## Exercise requirements:
Using the records below, transcribe word for word the stretch from the line that contains "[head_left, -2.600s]" through the line that contains "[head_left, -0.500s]", both end lines included, and nothing else.
*** Opening of Data records ***
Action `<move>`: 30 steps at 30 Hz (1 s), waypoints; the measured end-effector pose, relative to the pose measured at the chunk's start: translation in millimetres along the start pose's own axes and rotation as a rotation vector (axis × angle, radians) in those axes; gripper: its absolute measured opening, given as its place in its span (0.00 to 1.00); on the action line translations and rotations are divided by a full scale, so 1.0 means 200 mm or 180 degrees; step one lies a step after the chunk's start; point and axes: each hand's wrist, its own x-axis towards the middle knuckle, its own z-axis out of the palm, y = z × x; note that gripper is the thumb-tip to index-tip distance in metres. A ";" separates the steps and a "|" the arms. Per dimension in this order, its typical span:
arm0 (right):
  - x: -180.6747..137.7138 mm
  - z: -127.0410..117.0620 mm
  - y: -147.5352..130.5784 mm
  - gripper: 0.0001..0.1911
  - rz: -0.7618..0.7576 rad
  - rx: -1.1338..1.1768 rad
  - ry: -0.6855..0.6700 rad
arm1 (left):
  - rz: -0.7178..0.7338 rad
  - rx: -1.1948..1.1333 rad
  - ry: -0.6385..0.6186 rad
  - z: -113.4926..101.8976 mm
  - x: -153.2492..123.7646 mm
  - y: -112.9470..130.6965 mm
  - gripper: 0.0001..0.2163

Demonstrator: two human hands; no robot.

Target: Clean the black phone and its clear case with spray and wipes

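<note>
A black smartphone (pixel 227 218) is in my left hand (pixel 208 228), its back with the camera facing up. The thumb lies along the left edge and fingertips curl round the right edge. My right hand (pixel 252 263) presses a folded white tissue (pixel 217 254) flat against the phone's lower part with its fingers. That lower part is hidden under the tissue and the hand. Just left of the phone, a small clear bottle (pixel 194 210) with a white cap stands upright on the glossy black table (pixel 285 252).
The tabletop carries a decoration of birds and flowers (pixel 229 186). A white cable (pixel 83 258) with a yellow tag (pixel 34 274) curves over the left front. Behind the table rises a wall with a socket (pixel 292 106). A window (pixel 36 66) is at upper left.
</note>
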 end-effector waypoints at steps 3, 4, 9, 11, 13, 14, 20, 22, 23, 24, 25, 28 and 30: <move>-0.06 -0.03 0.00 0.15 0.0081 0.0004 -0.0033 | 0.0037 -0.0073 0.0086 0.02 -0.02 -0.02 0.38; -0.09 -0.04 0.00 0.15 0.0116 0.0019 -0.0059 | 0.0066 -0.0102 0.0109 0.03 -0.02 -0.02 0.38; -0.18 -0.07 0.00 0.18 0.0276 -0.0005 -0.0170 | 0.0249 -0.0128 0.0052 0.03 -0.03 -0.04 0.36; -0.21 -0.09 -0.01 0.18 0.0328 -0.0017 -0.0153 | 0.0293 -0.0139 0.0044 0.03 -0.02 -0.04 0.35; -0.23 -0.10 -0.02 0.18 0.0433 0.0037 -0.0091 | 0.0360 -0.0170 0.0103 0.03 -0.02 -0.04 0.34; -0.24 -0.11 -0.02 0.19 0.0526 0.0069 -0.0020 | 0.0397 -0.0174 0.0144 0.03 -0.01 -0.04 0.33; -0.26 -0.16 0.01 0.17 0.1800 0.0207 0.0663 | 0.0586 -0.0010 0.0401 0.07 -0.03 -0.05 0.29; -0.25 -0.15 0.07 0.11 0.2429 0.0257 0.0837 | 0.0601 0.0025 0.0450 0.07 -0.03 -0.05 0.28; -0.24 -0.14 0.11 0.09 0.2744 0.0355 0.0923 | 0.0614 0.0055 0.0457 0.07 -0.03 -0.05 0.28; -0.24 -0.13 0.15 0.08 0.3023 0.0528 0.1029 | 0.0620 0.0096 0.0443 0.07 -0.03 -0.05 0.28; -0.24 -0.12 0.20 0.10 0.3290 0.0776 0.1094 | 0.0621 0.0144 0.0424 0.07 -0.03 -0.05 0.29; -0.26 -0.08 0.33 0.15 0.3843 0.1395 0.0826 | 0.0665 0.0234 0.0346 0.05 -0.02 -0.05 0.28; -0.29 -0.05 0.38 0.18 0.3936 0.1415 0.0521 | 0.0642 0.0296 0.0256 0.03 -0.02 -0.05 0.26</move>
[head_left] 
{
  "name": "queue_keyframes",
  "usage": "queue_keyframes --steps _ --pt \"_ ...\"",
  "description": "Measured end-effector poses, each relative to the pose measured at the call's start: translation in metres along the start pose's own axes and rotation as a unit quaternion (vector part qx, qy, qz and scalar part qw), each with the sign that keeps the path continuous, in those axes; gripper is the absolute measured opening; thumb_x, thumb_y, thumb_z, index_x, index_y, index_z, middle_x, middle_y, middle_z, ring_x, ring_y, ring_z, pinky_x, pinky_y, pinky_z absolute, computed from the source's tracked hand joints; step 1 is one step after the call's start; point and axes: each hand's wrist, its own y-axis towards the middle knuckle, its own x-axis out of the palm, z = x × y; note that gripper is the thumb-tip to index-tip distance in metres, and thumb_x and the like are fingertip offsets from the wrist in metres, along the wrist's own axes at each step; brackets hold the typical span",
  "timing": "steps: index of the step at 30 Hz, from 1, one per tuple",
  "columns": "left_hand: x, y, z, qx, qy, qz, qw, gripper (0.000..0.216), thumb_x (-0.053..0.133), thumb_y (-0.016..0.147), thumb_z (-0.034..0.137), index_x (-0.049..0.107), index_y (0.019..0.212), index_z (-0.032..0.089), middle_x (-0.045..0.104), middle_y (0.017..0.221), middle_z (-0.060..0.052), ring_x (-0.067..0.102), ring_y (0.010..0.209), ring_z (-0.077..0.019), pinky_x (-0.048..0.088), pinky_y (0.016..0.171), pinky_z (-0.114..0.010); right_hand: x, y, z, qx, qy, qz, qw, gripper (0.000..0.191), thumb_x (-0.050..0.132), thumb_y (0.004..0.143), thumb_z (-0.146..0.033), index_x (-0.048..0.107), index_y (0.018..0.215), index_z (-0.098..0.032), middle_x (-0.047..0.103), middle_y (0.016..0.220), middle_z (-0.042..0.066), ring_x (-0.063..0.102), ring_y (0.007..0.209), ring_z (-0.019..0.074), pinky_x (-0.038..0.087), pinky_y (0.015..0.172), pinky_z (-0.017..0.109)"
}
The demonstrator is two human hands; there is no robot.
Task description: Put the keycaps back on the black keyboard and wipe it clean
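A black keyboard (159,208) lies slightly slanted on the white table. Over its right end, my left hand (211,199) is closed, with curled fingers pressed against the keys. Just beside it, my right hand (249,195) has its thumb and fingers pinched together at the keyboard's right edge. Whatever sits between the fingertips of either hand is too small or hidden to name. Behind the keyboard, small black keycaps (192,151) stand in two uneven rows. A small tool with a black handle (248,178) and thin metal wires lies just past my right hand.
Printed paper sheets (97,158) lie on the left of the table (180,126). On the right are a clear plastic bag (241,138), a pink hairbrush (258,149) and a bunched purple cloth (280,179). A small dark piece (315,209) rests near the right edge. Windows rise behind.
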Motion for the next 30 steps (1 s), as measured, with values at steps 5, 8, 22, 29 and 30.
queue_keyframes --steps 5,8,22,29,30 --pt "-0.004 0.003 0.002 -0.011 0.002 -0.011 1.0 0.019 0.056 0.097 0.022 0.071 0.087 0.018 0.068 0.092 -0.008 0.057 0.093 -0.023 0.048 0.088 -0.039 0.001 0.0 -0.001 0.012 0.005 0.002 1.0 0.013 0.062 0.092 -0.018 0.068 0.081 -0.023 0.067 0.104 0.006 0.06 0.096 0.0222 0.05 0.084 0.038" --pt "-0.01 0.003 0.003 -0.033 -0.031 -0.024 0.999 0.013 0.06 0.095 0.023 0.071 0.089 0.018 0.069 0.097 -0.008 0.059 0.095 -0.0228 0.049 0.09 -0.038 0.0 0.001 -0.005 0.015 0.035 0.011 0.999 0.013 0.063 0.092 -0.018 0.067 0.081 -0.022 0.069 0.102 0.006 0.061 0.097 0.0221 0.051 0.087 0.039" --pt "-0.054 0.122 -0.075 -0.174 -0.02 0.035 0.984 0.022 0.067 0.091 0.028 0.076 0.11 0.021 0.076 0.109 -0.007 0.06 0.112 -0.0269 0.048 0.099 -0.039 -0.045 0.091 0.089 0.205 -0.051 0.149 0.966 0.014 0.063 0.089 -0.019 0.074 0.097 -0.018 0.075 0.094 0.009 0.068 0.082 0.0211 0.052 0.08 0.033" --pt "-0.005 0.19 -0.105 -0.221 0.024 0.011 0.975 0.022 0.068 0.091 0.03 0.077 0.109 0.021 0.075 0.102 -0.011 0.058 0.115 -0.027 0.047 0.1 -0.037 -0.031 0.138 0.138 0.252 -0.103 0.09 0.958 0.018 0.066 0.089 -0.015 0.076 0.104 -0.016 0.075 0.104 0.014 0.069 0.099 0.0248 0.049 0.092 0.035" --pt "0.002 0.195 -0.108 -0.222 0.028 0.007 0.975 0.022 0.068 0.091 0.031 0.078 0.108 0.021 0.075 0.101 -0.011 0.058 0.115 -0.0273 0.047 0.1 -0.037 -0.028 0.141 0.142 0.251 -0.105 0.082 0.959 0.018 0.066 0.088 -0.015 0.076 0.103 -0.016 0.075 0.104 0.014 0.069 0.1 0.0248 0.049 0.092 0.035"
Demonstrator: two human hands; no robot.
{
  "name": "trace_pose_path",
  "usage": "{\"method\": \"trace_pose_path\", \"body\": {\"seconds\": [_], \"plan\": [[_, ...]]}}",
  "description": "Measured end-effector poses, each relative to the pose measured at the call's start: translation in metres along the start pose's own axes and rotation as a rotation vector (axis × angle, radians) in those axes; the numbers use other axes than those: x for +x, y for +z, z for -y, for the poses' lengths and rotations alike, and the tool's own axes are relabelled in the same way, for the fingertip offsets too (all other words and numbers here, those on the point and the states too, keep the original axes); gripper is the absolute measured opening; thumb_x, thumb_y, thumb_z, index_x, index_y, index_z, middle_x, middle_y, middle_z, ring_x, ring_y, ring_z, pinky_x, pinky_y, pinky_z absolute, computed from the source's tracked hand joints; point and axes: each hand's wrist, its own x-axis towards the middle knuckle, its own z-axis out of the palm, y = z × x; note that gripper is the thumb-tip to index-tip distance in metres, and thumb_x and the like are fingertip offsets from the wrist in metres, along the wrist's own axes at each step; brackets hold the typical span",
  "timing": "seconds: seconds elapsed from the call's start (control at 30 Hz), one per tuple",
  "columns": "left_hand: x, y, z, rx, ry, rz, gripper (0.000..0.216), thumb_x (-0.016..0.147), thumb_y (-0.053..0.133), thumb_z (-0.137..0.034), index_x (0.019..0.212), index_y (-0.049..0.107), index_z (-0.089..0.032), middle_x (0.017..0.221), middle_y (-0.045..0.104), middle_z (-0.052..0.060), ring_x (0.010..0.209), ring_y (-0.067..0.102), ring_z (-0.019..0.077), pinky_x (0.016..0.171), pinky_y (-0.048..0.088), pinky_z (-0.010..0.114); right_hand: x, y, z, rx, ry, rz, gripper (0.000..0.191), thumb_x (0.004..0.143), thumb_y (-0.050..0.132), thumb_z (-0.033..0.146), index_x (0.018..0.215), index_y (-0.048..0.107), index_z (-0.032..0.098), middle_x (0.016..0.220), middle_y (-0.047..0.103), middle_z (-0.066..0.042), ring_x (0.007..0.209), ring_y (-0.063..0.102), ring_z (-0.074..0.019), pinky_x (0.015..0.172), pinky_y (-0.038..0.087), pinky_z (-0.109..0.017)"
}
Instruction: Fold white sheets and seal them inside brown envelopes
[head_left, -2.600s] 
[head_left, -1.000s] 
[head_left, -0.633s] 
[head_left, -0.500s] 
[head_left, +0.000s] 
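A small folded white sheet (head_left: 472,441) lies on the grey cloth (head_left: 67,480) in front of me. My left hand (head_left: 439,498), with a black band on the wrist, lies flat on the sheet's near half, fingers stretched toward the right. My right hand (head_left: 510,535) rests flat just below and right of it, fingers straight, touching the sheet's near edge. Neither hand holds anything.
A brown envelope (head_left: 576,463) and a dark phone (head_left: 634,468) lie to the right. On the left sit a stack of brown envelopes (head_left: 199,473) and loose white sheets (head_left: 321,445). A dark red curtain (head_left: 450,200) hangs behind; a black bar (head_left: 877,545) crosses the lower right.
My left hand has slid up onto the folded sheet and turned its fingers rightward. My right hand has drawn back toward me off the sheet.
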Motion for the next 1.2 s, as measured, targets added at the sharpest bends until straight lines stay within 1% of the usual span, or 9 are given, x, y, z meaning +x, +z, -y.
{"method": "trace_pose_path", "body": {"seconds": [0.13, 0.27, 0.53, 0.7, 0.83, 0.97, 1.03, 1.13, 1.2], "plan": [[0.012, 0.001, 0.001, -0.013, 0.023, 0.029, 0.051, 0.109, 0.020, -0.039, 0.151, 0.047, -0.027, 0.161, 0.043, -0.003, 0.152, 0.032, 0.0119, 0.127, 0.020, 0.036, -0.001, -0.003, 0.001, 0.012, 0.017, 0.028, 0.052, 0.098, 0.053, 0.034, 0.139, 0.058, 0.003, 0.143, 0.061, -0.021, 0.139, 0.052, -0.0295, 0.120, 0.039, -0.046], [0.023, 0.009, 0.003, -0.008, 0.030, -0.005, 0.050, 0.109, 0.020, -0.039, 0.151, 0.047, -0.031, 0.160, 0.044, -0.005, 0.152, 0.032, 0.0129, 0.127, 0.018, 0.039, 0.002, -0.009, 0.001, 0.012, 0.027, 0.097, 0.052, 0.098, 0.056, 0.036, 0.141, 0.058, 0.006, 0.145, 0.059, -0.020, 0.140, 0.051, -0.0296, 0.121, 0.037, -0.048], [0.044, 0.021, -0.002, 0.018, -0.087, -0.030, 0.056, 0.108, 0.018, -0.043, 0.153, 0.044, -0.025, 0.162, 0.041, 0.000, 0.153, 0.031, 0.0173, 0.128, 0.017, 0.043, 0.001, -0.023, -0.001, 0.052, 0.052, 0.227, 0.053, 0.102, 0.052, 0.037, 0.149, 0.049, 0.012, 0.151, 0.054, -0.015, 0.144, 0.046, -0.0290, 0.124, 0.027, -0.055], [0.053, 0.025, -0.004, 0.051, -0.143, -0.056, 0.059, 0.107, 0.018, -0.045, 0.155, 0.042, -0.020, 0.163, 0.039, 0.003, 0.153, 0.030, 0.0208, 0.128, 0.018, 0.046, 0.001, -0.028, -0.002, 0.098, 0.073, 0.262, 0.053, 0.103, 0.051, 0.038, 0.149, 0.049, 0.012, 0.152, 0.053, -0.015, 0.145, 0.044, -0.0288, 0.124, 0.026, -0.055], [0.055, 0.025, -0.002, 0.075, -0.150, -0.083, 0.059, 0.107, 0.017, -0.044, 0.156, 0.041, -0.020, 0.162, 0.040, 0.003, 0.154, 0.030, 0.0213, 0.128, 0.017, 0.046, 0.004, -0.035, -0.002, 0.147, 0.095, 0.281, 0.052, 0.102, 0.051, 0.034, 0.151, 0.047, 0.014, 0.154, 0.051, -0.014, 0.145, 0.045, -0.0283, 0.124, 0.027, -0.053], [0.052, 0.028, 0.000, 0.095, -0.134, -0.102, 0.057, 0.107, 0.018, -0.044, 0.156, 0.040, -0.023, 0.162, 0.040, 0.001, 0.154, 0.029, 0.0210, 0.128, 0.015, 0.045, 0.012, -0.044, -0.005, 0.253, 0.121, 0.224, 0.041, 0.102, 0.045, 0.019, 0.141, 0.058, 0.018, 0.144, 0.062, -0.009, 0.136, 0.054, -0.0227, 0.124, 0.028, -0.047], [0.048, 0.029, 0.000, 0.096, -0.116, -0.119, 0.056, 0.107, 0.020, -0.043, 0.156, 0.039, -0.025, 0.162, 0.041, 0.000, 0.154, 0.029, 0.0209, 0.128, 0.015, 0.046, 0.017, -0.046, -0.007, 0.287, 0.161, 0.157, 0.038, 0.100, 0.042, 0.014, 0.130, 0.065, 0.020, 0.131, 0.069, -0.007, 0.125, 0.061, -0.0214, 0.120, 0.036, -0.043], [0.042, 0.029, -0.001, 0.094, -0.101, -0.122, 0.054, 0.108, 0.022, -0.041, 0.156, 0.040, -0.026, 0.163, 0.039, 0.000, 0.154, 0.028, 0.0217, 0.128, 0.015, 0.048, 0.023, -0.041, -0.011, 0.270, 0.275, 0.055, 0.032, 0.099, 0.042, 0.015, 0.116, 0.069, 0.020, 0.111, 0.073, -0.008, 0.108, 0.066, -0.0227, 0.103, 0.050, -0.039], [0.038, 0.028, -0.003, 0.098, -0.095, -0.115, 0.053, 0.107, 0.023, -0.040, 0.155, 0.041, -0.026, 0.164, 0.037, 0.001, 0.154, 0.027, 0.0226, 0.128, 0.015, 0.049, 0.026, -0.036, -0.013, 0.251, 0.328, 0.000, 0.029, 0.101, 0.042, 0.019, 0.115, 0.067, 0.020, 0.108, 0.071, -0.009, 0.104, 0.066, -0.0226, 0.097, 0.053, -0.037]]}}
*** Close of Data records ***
## Task output:
[head_left, -2.600s] 
[head_left, -1.000s] 
[head_left, -0.633s] 
[head_left, -0.500s] 

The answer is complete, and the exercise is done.